The housing affordability crisis in one graph

Mar 8 JDN 2461108

The graph below, constructed from FRED data, provides a simple measure of housing affordability: How many years of median earnings does it take to afford the median home?

From a low of 4.4 in 1982, this rose to about 5.5 and was relatively stable in the 1990s. Then in the 2000s, it began to rise, peaked at 7.2 just before the housing crisis, and then rapidly dropped to back to 5.5 again.

Then in the 2010s it began to rise again, peaked even higher at 7.6 in 2017, and then dropped down to 6.0 in 2020 before beginning to rise anew. In 2023 it reached a yet higher peak of 8.0, and then has been slowly declining ever since—but is still about 6.5, well above its 1990s level.

I honestly expected worse than this, but I think part of what’s happening is that new homes have gotten a bit smaller in the past few years: median square footage of homes sold has fallen from a peak of 1997 in 2019 to 1788 today. (Unfortunately, FRED doesn’t have this data series going back any earlier than 2016.)

If we adjust for that, the price a typical 2019 home today would be about 7.2 years of median earnings, which is about what it was at the peak of the housing crisis in 2007.

Note of course this isn’t actually how many years you need to save up to buy a house. You clearly can’t save your entire earnings, but you also don’t need to come up with the full price, only the down payment. And what you can afford also depends upon interest rates and such.
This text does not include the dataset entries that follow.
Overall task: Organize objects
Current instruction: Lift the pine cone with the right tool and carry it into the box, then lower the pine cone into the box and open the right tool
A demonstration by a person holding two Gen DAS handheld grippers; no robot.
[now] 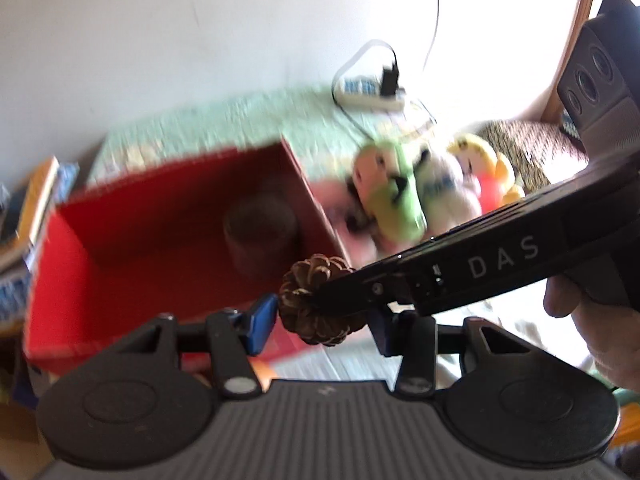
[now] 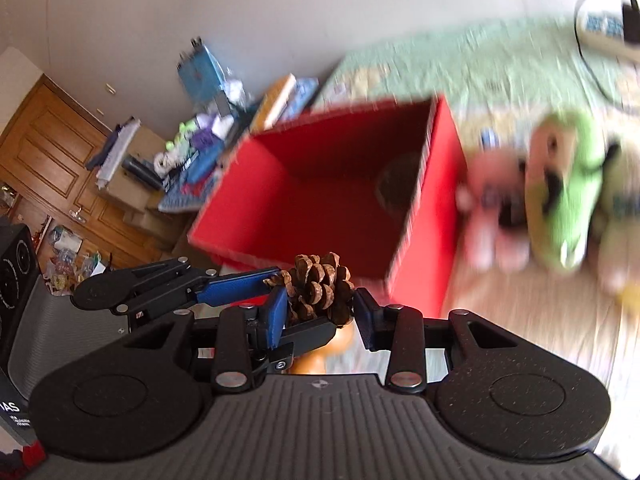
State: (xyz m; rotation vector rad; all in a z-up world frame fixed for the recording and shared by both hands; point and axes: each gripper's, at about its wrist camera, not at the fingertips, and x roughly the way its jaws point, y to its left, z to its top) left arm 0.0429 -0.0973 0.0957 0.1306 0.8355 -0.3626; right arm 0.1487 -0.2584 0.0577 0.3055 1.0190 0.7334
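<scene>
A brown pine cone (image 1: 316, 304) hangs in the air in front of an open red box (image 1: 120, 248), near its front right corner. My left gripper (image 1: 322, 322) is shut on the cone, its blue left pad (image 1: 262, 326) pressed to the cone's side. My right gripper (image 1: 324, 300) reaches in from the right and meets the same cone. In the right wrist view the pine cone (image 2: 320, 288) sits between the pads of my right gripper (image 2: 320, 314), which is shut on it. The left gripper (image 2: 276, 282) comes in from the left. The red box (image 2: 320, 200) holds a dark round container (image 2: 396, 188).
Plush toys, among them a green one (image 1: 396, 200), lie right of the box on a pale green cover (image 1: 240, 120). A power strip (image 1: 368, 92) with a cable lies at the back. Books and clutter (image 2: 208, 120) are stacked left of the box. A hand (image 1: 600, 320) holds the right gripper.
</scene>
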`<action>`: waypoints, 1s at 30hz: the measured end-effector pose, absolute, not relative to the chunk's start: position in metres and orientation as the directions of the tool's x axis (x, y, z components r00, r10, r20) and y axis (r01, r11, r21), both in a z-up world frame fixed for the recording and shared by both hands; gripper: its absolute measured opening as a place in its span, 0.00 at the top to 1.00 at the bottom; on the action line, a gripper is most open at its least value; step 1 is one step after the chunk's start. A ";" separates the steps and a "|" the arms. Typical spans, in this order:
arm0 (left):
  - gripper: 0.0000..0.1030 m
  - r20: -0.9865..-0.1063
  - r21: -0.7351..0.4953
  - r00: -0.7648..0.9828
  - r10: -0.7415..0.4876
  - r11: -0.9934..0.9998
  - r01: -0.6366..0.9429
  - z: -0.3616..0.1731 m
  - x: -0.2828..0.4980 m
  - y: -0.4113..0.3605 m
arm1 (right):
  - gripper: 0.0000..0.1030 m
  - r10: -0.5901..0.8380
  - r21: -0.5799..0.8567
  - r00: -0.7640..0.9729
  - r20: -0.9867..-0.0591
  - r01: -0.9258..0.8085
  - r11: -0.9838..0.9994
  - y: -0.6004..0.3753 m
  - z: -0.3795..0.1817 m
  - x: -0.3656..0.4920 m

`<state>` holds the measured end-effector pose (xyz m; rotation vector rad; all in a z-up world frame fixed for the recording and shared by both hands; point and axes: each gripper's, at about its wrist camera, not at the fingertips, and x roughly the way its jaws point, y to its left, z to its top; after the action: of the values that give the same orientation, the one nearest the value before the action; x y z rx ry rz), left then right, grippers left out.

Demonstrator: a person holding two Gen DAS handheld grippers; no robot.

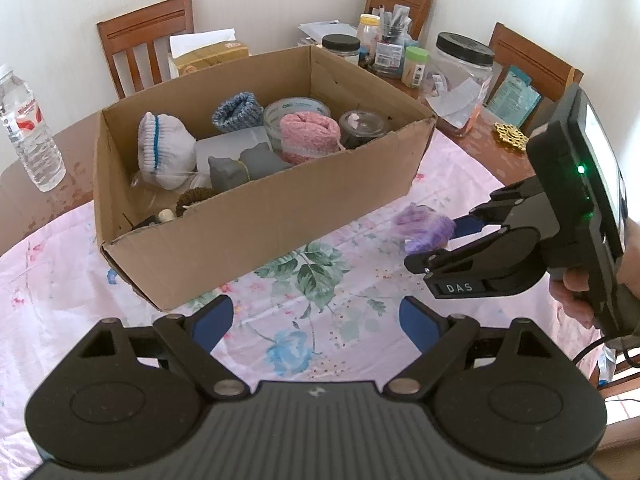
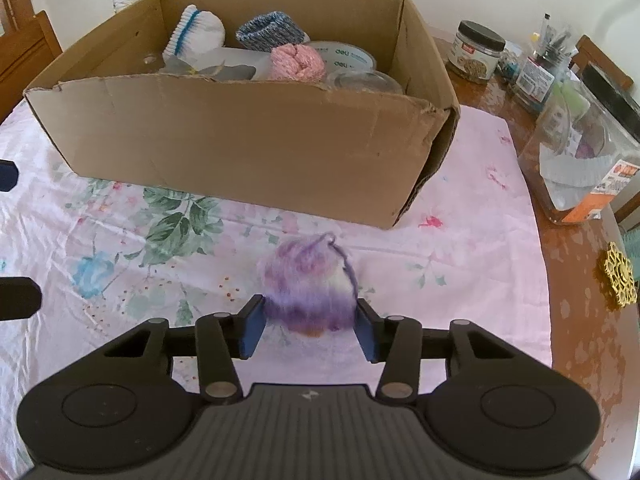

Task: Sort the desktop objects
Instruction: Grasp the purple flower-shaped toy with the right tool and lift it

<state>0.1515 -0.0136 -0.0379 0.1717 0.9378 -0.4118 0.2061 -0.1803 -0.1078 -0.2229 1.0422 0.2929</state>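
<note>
1. Left wrist view: a clear water bottle (image 1: 32,132) stands on bare wood near the table's far left edge, well apart from everything else.
2. The cardboard box (image 1: 256,216) sits on the floral tablecloth (image 1: 320,320) toward the table's far side, open on top. Inside lie a white sock roll (image 1: 160,148), a blue knitted roll (image 1: 236,110), a pink knitted roll (image 1: 308,136), a tape roll (image 1: 296,110) and grey items (image 1: 248,164).
3. The left gripper (image 1: 316,322) hangs over the cloth in front of the box, its jaws spread wide with nothing between them.
4. The purple yarn ball (image 2: 308,284) rests on the cloth just in front of the box's near right corner.
5. The right gripper (image 2: 308,328) has its blue pads (image 2: 253,326) pressed against both sides of the yarn ball, grasping it; a hand (image 1: 576,292) holds its handle.
6. Jars (image 1: 464,76) and other clutter crowd the table's far right edge, and a gold ornament (image 2: 618,276) lies on bare wood by the right edge.
</note>
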 end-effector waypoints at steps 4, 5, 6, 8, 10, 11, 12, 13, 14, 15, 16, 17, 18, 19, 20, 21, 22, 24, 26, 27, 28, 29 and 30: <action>0.13 -0.810 -0.034 0.521 -0.269 0.908 0.418 -0.038 0.152 -0.014 | 0.45 0.128 -0.056 0.477 -0.870 -0.353 0.934 -0.179 -0.107 0.207; 0.13 -0.810 -0.034 0.521 -0.270 0.908 0.417 -0.038 0.152 -0.014 | 0.43 0.123 -0.062 0.481 -0.868 -0.351 0.934 -0.179 -0.107 0.208; 0.13 -0.809 -0.037 0.521 -0.271 0.909 0.416 -0.038 0.152 -0.014 | 0.42 0.119 -0.068 0.487 -0.865 -0.348 0.935 -0.179 -0.108 0.209; 0.13 -0.810 -0.043 0.518 -0.275 0.909 0.415 -0.038 0.151 -0.013 | 0.40 0.124 -0.059 0.487 -0.864 -0.343 0.937 -0.178 -0.108 0.211; 0.13 -0.811 -0.041 0.518 -0.272 0.910 0.413 -0.038 0.151 -0.013 | 0.39 0.122 -0.061 0.496 -0.860 -0.337 0.940 -0.178 -0.108 0.213; 0.13 -0.812 -0.039 0.518 -0.270 0.910 0.413 -0.039 0.151 -0.013 | 0.37 0.115 -0.070 0.503 -0.856 -0.335 0.940 -0.177 -0.109 0.215; 0.13 -0.812 -0.040 0.518 -0.269 0.910 0.412 -0.039 0.151 -0.012 | 0.37 0.112 -0.074 0.509 -0.854 -0.331 0.941 -0.176 -0.109 0.216; 0.13 -0.812 -0.042 0.517 -0.270 0.911 0.411 -0.039 0.151 -0.012 | 0.37 0.112 -0.074 0.513 -0.851 -0.328 0.942 -0.175 -0.110 0.217; 0.13 -0.813 -0.043 0.516 -0.270 0.911 0.409 -0.039 0.151 -0.011 | 0.37 0.114 -0.072 0.517 -0.849 -0.327 0.942 -0.174 -0.110 0.219; 0.13 -0.813 -0.044 0.516 -0.270 0.912 0.407 -0.039 0.151 -0.011 | 0.37 0.112 -0.075 0.521 -0.846 -0.325 0.943 -0.174 -0.110 0.220; 0.13 -0.813 -0.044 0.517 -0.268 0.913 0.405 -0.039 0.151 -0.010 | 0.40 0.111 -0.078 0.523 -0.845 -0.327 0.942 -0.173 -0.110 0.221; 0.13 -0.813 -0.043 0.518 -0.267 0.914 0.404 -0.039 0.151 -0.009 | 0.48 0.106 -0.085 0.524 -0.845 -0.329 0.941 -0.173 -0.110 0.222; 0.13 -0.812 -0.042 0.519 -0.266 0.914 0.402 -0.039 0.151 -0.009 | 0.49 0.102 -0.092 0.527 -0.844 -0.329 0.940 -0.173 -0.109 0.223; 0.13 -0.812 -0.042 0.520 -0.265 0.915 0.401 -0.039 0.151 -0.008 | 0.51 0.103 -0.093 0.525 -0.845 -0.334 0.938 -0.173 -0.108 0.223; 0.13 -0.812 -0.043 0.520 -0.265 0.916 0.400 -0.039 0.151 -0.007 | 0.52 0.111 -0.088 0.523 -0.845 -0.341 0.936 -0.173 -0.106 0.223; 0.13 -0.812 -0.043 0.520 -0.264 0.916 0.398 -0.039 0.151 -0.006 | 0.53 0.116 -0.086 0.520 -0.846 -0.349 0.933 -0.173 -0.105 0.223; 0.13 -0.812 -0.044 0.520 -0.264 0.917 0.397 -0.039 0.150 -0.006 | 0.53 0.116 -0.090 0.519 -0.847 -0.355 0.931 -0.173 -0.102 0.222; 0.13 -0.812 -0.044 0.520 -0.264 0.917 0.397 -0.039 0.150 -0.005 | 0.53 0.122 -0.090 0.518 -0.846 -0.365 0.927 -0.173 -0.096 0.220; 0.13 -0.812 -0.044 0.520 -0.265 0.916 0.398 -0.039 0.150 -0.005 | 0.54 0.138 -0.079 0.517 -0.845 -0.376 0.923 -0.175 -0.088 0.217; 0.13 -0.811 -0.044 0.521 -0.265 0.916 0.398 -0.039 0.150 -0.005 | 0.55 0.146 -0.074 0.518 -0.843 -0.380 0.922 -0.175 -0.083 0.216; 0.13 -0.811 -0.044 0.521 -0.266 0.916 0.399 -0.039 0.150 -0.006 | 0.55 0.155 -0.069 0.520 -0.840 -0.384 0.921 -0.176 -0.077 0.214; 0.13 -0.810 -0.045 0.522 -0.268 0.915 0.401 -0.039 0.150 -0.006 | 0.56 0.160 -0.066 0.523 -0.837 -0.388 0.919 -0.177 -0.072 0.214; 0.13 -0.809 -0.045 0.523 -0.269 0.915 0.402 -0.039 0.150 -0.006 | 0.56 0.166 -0.064 0.526 -0.834 -0.391 0.918 -0.177 -0.067 0.212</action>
<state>0.1503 -0.0060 -0.0387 0.1548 0.9387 -0.4037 0.2125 -0.1770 -0.0670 -0.2570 0.9629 0.3376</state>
But still, it’s a pretty clear sign that housing is radically more expensive now than it was in the 1980s or even 1990s.

In my view, this is the affordability crisis.
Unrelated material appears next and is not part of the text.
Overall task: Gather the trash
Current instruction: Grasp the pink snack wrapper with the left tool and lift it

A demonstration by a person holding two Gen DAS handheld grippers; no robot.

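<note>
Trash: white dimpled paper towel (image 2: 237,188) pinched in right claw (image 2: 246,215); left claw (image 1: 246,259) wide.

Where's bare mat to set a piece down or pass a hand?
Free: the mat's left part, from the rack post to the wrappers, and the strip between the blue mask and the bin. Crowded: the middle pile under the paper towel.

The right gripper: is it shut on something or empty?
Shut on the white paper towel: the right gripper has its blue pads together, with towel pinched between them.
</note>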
Gas prices really aren’t that important. Car prices are relatively stable. Food prices are volatile but don’t have a bad long-term trend. We do still have serious problems with affordability in education and healthcare, but we have obvious solutions available (that several other countries are already doing successfully); we’re just not doing them because Republicans don’t like them. But housing? We have no clear solutions on the table, certainly not anything that would be politically viable. Fundamentally, we need to build more housing in places people want to live—a lot more housing—and force the price of housing down.

And with our society structured the way it is, when you price people out of housing, you price them out of adulthood. Millennials are not having kids at anywhere near the rate of previous generations, because raising kids requires living space. Especially with immigration collapsing after Trump, this housing affordability crisis is going to turn into a population crisis.

I guess what I’m hoping for at the moment is just consciousness-raising, making people see that this is actually a problem. For some reason, everyone agrees that rising prices of goods are a bad thing, except when it comes to housing.

Inflation in food? An urgent crisis that must be immediately resolved.

Inflation in gas prices? So terrible it’s worth invading other countries over.

Inflation in housing? No, somehow that’s good actually, because it makes homeowners feel richer (even though they actually owe more in property taxes). We treat housing like an asset instead of a good, which is something we should absolutely never, ever do with a good that people need to live.